The research questions identified above call for radically new ways in conceiving, developing and running distributed systems, including mobile ones. In response to this challenge, MiMove’s research aims at enabling next-generation distributed systems that are the focus of the following research themes:

Emergent system composition and adaptation

Emergent distributed systems are systems which, due to their automated, dynamic, environment-dependent composition and execution, emerge in a possibly non-anticipated way and manifest emergent properties. In this line of research, one of MiMove’s longstanding topics is about ensuring interoperability when heterogeneous distributed components or even autonomous systems are composed together. Besides tackling the interoperability problem inside IoT systems at the middleware protocol and data semantics layers, we model and analyze the end-to-end performance of such systems by introducing reusable performance modeling patterns. Furthermore, we study the resource allocation problem for cloud based and cloud-edge based IoT systems.

Mobile and social crowdsensing

Building on the widespread use of online social network services (OSNSs) and mobile applications, we investigate methods, algorithms, protocols and middleware architectures oriented towards the development of participatory systems at the urban scale, while promoting the quality of this participation – considering their contributions of a quantitative nature in a first step. In accordance with the main research objectives of MiMove, interoperability is at the heart of our research. The aim here is to overcome the heterogeneity of the contributed observations as much as of the tools used for contributions. Other considerations of our research are the introduction of efficient solutions from the point of view of resource savings as well as the quality of service provided to users.

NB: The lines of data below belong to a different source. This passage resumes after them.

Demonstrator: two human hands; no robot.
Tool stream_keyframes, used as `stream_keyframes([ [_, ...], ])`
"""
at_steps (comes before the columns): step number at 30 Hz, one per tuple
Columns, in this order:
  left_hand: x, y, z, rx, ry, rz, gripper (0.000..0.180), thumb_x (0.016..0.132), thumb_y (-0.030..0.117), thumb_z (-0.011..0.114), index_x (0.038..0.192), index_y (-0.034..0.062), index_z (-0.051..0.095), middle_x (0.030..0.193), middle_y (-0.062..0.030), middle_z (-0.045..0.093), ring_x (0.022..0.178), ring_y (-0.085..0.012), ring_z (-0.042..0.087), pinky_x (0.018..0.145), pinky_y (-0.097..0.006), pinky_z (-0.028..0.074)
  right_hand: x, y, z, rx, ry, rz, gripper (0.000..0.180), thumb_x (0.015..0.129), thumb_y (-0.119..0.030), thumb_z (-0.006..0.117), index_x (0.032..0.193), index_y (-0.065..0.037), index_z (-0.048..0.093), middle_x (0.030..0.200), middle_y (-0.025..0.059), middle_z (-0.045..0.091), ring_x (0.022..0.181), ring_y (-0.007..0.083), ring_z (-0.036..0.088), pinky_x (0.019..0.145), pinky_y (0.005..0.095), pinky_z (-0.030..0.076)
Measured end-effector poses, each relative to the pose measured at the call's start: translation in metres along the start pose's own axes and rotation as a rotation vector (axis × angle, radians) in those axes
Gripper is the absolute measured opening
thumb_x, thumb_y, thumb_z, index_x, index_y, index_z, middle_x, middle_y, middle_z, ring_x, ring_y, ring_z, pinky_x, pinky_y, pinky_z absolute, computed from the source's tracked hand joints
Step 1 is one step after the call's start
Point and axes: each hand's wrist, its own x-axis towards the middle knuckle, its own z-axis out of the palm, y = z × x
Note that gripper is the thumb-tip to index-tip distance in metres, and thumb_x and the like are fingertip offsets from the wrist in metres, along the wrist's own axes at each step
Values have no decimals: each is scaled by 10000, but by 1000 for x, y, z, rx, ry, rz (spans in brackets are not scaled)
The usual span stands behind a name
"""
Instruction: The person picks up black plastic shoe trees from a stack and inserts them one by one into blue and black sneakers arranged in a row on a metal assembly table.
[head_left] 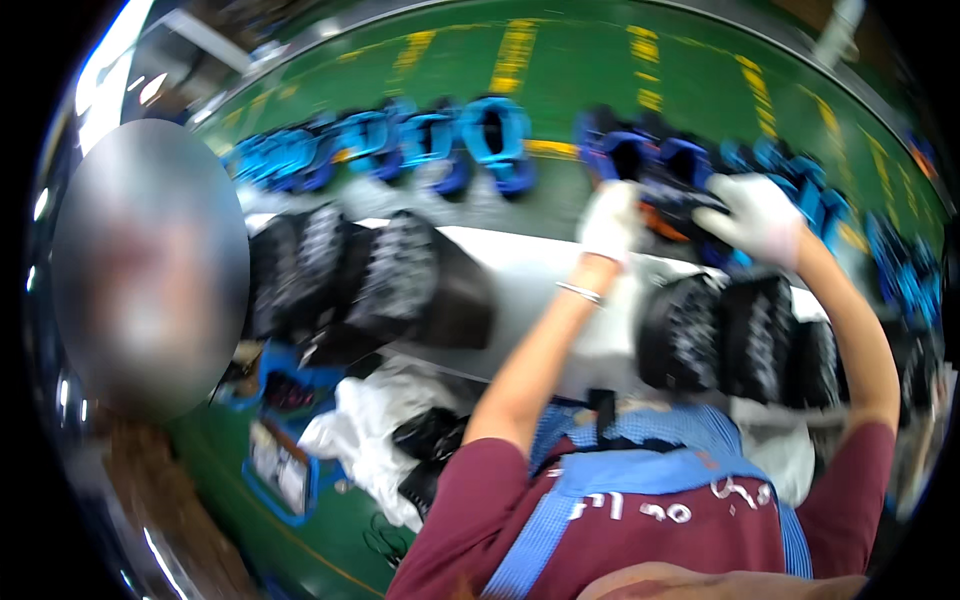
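Observation:
Both my hands wear white gloves and reach forward over the white work surface (520,290). Between them is a dark shoe upper (690,208) with an orange patch on its near side, blurred by motion. My left hand (612,222) closes on its left end. My right hand (757,218) grips the right end, thumb on the near side. Just beyond stand dark blue-purple shoe-shaped pieces (685,158) with open tops. Nearer to me, below my right hand, black shoe uppers (755,335) with grey lacing sit in a row.
Bright blue shoe-shaped pieces (495,140) line the far side, with more (830,195) at right. Large black uppers (400,270) stand at left beside another person (150,270). White plastic bags (370,420) and a blue-framed rack (285,475) lie below, over green floor.

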Motion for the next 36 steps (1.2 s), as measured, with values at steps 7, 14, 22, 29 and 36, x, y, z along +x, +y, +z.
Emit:
stream_keyframes([
  [7, 17, 13, -3, -51, 37, -19, 173, 813, 81, 615, 977, 41, 578, 978, -163, 584, 932, -376, 566, 794, -436, 472, 48, 27, -4, -39, -203, 97, 433, 781, -410, 596, 789, 20, 648, 682, 238, 601, 669, 386, 613, 658, 423, 499],
  [14, 9, -8, -5, 93, 35, -27, 157, 787, 133, 613, 917, 45, 608, 897, -174, 600, 871, -357, 587, 773, -451, 487, 127, 2, 23, -235, -142, 4, 364, 748, -344, 591, 719, 8, 676, 710, 247, 631, 700, 404, 639, 682, 467, 530],
  [22, 44, 4, -38, 171, -509, -483, 391, 766, 385, 691, 983, 60, 697, 1002, -172, 681, 925, -345, 657, 815, -401, 534, 174, 3, 137, -412, -122, 186, 418, 897, -235, 504, 1288, -97, 548, 1126, 128, 677, 995, 262, 674, 1012, 371, 423],
  [29, 72, -19, -27, 312, -800, -446, 446, 716, 415, 716, 979, 55, 719, 1037, -192, 677, 955, -335, 659, 841, -387, 537, 206, 4, 136, -449, -36, 187, 250, 858, -152, 552, 1040, -125, 721, 963, 118, 715, 888, 263, 702, 721, 393, 563],
  [36, 70, -28, -33, 263, -792, -326, 407, 670, 376, 713, 926, 60, 724, 946, -195, 684, 874, -346, 661, 797, -393, 540, 204, -3, 125, -560, -206, 116, 304, 816, -180, 604, 1093, -90, 691, 966, 150, 705, 895, 294, 690, 760, 406, 553],
])
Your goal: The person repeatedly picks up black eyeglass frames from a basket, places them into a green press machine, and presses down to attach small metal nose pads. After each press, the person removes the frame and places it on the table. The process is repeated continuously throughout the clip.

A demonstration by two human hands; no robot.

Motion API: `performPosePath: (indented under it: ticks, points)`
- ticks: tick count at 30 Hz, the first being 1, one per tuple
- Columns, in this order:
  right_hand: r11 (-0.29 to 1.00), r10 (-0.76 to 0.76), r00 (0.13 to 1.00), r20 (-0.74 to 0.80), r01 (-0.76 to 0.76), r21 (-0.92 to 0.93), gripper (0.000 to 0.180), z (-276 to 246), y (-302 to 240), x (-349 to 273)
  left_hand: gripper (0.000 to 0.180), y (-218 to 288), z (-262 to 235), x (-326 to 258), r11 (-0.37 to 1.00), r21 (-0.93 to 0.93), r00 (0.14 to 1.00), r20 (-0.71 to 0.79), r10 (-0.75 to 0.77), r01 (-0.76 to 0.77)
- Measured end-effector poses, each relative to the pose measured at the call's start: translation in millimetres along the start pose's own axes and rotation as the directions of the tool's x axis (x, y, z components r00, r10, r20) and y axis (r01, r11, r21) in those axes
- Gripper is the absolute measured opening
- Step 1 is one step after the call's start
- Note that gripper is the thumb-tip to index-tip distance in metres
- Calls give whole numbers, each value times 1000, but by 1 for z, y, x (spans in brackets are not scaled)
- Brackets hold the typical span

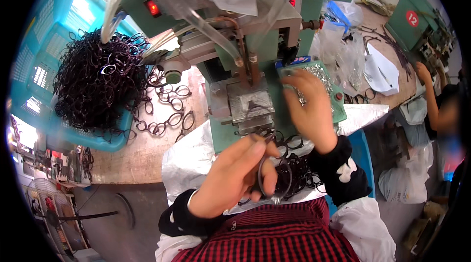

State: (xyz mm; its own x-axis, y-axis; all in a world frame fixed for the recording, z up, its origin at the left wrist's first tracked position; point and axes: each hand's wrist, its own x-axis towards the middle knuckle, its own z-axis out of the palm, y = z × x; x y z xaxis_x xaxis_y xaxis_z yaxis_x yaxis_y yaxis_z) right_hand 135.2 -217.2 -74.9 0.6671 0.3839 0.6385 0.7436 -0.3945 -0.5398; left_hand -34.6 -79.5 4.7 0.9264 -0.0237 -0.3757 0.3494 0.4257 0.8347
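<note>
My left hand [238, 171], low in front of the machine, pinches a dark eyeglass frame [290, 179] whose round rim hangs below the fingers. My right hand [314, 107] is over the left part of a green tray [339, 111] filled with small shiny metal pieces [321, 73]. Its thumb and index fingertips come close together, slightly blurred; anything between them is too small to make out. Just left of that hand, the machine's metal block [250, 102] sits beneath two copper-coloured rods [252, 73]. More dark frames [294, 164] lie in a pile beyond and beside my left hand.
At the left, a turquoise basket [37, 73] holds a heap of dark frames [98, 85]; several more [169, 115] lie on the table [127, 166]. Plastic bags [338, 49] and white paper [381, 73] are at the right. A fan [49, 208] stands lower left; another person's arm [429, 88] shows far right.
</note>
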Motion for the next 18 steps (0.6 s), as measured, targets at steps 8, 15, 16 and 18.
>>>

User-centric Internet measurement and data analysis

This research focuses on developing new algorithms and systems to improve user experience online. Most Internet users are not tech-savvy and hence cannot fix performance problems and anomalous network behavior by themselves. The complexity of most Internet applications makes it hard even for networking experts to fully diagnose and fix problems. Users can’t even know whether they are getting the Internet performance that they are paying for. The long-term objective of this research theme is to automatically detect and troubleshoot network faults and performance disruptions that affect end-users. Our goal is also to help users make more informed choices when picking their Internet service and setting up their networks at home. We have focused on methods to monitor user experience (i.e., the Quality of Experience – QoE) and to diagnose impairments, in particular in home networks.

We implement the outcomes of the three identified research themes as middleware-level functionalities giving rise to software architectures as well as tools for distributed systems and enabling practical application and assessment of our research.